First, you were indexing s by decimal values, which would likely cause errors in the calculations. This is also the reason why your result vector was so short. When you indexed in the loop, the indices were moved to integer values and since some of them were repeated, s ended up being very short.

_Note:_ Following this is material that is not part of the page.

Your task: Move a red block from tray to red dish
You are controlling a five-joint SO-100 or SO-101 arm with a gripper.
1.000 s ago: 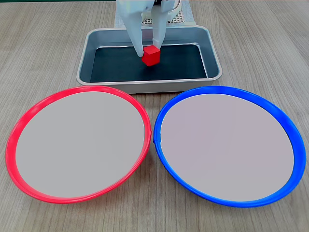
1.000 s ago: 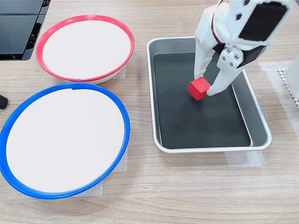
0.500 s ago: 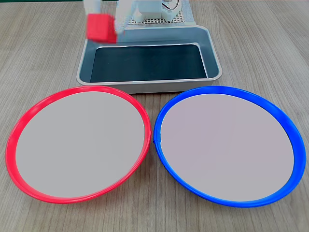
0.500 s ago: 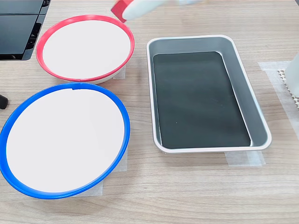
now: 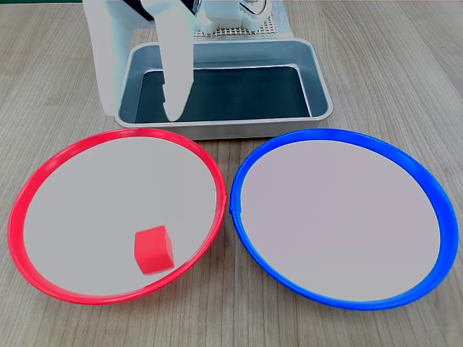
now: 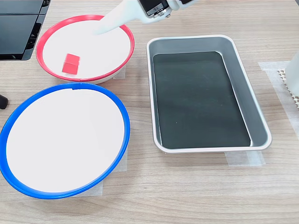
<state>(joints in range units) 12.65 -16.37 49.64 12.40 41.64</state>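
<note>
First exterior view: the gripper [image 5: 141,112] hangs above the far edge of the red dish [image 5: 20,210], its two white plastic fingers [image 5: 176,72] spread wide apart with nothing between them. One finger is a broad flat slab, the other a narrower tapering blade with a notched inner edge. The red block [image 5: 153,249], a small matte cube with softened edges, sits well below the fingertips on the pale, smooth centre of the red dish, close to the rim nearest the camera and clear of the gripper.

Just behind the fingers lies the tray [image 5: 318,79], a rectangular grey metal pan with rounded corners, a raised dull-sheen rim and a flat black bottom. To the gripper's right in the first exterior view sits the blue dish [image 5: 434,195], round and shallow, glossy blue rim around a pale matte centre, nearly touching the red dish. All rest on a table [image 5: 405,43] of pale wood-grain laminate.

In the second exterior view the gripper [image 6: 100,29] reaches in from the top, white and blurred over the red dish [image 6: 42,42]; the red block [image 6: 71,63] lies beyond its tip, toward the second exterior view's left. The tray [image 6: 261,135] is on the arm's other side, and the blue dish [image 6: 124,116] is nearer the camera. A dark flat device [image 6: 16,28] sits at the second exterior view's left edge.
</note>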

The actual unique index length went something like this -
length(unique(as.integer(t$c)))
# [1] 9
And as a result you got, as a simple example,
s[c(1, 2, 1, 1)] <- something
Since 1 is repeated, only indices 1 and 2 were changed. This is what was happening in your loop. Further illustrated as
x <- 1:5
x[1.2]
# [1] 1
x[1.99]
# [1] 1
Next, notice below that we have allocated the vector s. We can do that because we know the length of the resulting vector will be the same as v. This is the recommended, more efficient way rather than building the vector in the loop.

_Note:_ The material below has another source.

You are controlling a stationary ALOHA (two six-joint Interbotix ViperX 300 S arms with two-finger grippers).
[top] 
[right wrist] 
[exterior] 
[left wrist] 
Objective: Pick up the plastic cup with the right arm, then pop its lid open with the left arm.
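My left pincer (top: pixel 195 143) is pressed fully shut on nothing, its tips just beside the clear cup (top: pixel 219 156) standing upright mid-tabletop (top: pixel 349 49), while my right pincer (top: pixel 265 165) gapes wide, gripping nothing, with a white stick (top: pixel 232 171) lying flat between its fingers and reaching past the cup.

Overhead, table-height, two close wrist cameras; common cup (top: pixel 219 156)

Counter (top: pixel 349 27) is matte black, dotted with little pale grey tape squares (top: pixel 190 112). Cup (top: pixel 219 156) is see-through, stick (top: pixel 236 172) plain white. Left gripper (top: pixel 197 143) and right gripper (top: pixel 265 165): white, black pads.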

Moving on, I changed for(i in v) to for(i in seq_along(v)) to correct this. Now we are indexing with a sequence for i. Then we also need to index v in the same manner. Finally, we can assign s[i] <- if(... instead of assigning to the same index inside the if() statement.
Also note that you haven't accounted for 0 or any other values that may appear in v (like NA). I added a final else where we just leave those values alone. Change that as you see necessary. Furthermore, instead of going to the global environment to get t$c, we can pass it as an argument and make this function more general (credit to #ShawnMehan for that suggestion). Here's the revised version:
fun1 <- function(vec, multi1, multi2) {
s <- vector("numeric", length(vec))
for (i in seq_along(vec)) {
s[i] <- if (vec[i] < 0) {
vec[i] * multi1
} else if(vec[i] > 0) {
vec[i] * multi2
} else {
vec[i]
}
}
return(s)
}
So now we have a length 100 result
x <- fun1(t$c, 0.5, 2)
str(x)
# num [1:100] 2.657 -0.949 7.423 -0.749 5.664 ...
I wrote this long explanation because I figure you are learning how to write a loop. In R though, we can vectorize this entire operation and put it into one line of code. The following line gives the same result as fun1(t$c, 0.5, 2).
with(t, c * ifelse(c < 0, 0.5, ifelse(c > 0, 2, 1)))
Thanks to #Frank for catching my calculation oversight.
Hopefully this all makes sense. Sometimes I don't do well with explanations and technical jargon. If there are any questions, please comment.